Lernen, über den Tod zu sprechen

Brown wirbt für einen offenen Umgang mit Tod und Trauer. "So wie wir als Heranwachsende lernen müssen, über Sex zu reden, müssen wir auch lernen, uns über den Tod zu unterhalten." Die Möglichkeit dazu eröffnete sie selbst bei sogenannten Death Cafes, bei denen sich fremde Menschen bei Kaffe und Kuchen ungezwungen über den Tod austauschen können. Die Idee geht zurück auf den britischen Ingenieur Jon Underwood und ist inzwischen in mehr als 50 Ländern verbreitet.

Brown veranstaltete solche Treffen erstmals auch in ihrer Heimatstadt Hamburg. "Es wird an den Abenden wenig geweint und häufig gelacht.
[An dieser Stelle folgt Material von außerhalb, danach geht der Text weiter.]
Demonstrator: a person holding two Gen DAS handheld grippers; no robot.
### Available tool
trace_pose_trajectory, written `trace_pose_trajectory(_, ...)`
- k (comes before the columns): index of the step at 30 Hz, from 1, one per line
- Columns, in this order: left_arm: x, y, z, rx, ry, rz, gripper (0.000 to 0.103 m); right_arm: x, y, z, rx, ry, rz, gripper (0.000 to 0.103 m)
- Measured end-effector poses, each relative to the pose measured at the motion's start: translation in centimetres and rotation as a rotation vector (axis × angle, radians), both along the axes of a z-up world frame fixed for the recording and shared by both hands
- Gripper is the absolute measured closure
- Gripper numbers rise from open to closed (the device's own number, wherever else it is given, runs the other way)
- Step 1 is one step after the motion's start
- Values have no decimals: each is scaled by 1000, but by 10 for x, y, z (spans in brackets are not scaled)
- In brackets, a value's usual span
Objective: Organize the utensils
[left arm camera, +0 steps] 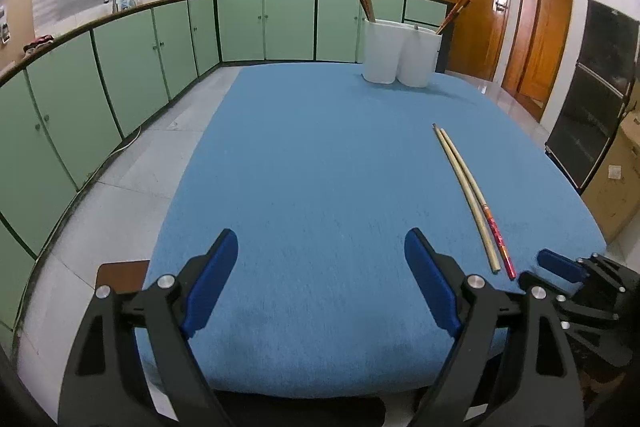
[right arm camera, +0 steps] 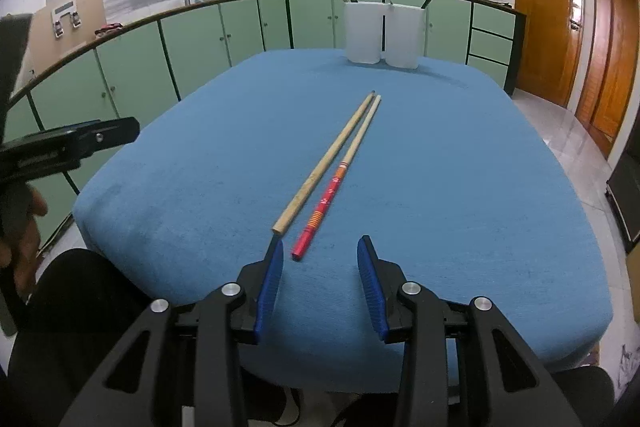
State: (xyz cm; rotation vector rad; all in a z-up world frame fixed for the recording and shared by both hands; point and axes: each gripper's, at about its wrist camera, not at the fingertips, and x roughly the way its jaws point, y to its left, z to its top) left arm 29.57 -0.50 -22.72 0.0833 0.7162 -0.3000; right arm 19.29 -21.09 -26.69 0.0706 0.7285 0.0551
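Nearest, the left hand-held gripper (left arm camera: 320,275) hangs released over the blue tabletop (left arm camera: 320,167), nothing between its fingers. The right hand-held gripper (right arm camera: 320,269) is likewise spread and empty, just short of the ends of two chopsticks lying side by side: a plain wooden chopstick (right arm camera: 326,161) and a red-patterned chopstick (right arm camera: 340,173). Farthest, two white holders (right arm camera: 382,33) stand touching at the far edge, with chopsticks in them.

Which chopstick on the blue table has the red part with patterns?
The red-handled chopstick, the one on the right in the right wrist view. The plain chopstick beside it is bare pale wood all along.
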Motion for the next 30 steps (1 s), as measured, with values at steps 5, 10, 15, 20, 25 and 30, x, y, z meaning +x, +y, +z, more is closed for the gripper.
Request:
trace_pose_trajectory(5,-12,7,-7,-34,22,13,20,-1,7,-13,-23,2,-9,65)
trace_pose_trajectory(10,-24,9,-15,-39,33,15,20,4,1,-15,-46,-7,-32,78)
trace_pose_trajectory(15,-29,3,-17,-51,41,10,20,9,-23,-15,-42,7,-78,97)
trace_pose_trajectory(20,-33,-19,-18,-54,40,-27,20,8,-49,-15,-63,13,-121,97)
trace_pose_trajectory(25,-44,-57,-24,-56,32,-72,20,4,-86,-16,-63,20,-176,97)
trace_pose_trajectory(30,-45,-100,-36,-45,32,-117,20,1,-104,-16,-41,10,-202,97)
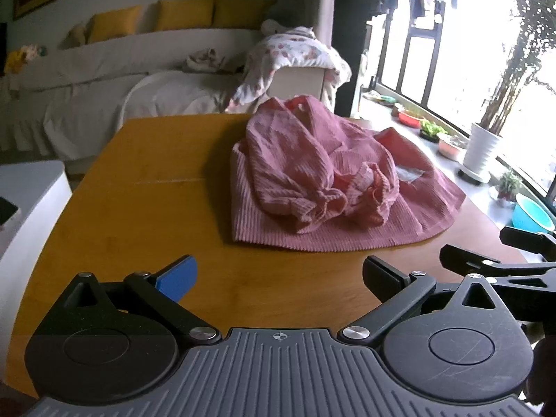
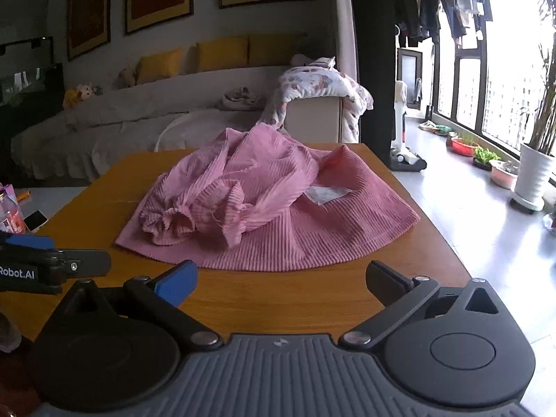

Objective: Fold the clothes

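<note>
Sweater (image 1: pixel 333 180) — pink, ribbed, crumpled, sleeves bunched on top — lies on the wooden table (image 1: pixel 139 201); we take it as our landmark. Nearer us than it, our left gripper (image 1: pixel 278 279) and right gripper (image 2: pixel 281 283) both gape wide, empty, apart from the knit. Right of it stand a white plant pot (image 2: pixel 533 177) holding tall stalks and floor planters; behind it, a covered sofa (image 2: pixel 121 118).

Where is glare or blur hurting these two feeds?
Left wrist view: the window is blown out white, and the crumpled pink ribbed garment looks slightly soft. Right wrist view: milder window glare, garment ribs sharper; fisheye bends the orange wooden table edges.
</note>
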A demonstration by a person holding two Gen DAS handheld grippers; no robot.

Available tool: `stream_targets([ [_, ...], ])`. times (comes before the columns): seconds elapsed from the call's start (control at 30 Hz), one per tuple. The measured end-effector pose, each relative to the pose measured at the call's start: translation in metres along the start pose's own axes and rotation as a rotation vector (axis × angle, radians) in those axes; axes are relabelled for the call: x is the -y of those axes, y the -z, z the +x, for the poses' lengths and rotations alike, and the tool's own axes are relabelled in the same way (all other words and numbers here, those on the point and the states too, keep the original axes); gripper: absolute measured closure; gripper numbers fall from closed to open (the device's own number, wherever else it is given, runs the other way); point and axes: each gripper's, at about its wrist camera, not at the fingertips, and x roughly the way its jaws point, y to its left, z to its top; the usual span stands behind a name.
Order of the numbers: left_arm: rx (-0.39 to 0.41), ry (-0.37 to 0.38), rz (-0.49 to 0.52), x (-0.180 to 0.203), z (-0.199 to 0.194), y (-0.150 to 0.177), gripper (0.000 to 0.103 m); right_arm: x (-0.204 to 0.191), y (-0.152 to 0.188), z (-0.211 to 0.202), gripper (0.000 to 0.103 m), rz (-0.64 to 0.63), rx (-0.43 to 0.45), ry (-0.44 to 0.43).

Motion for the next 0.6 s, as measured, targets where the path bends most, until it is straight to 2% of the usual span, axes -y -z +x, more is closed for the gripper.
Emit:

Es wird selten geschwiegen, und wenn, dann ist das Schweigen mit Gedanken oder Erinnerungen gefüllt wie die Stille nach einem Musikstück", schildert sie ihre Erfahrungen. Kein Thema könne das Eis zwischen Fremden besser brechen als das Sterben. "An diesen Abenden wurde mir klar, dass die Worte über den Tod und das Sterben vorhanden sind, nur scheinbar nicht die Räume, in denen Menschen sie äußern können."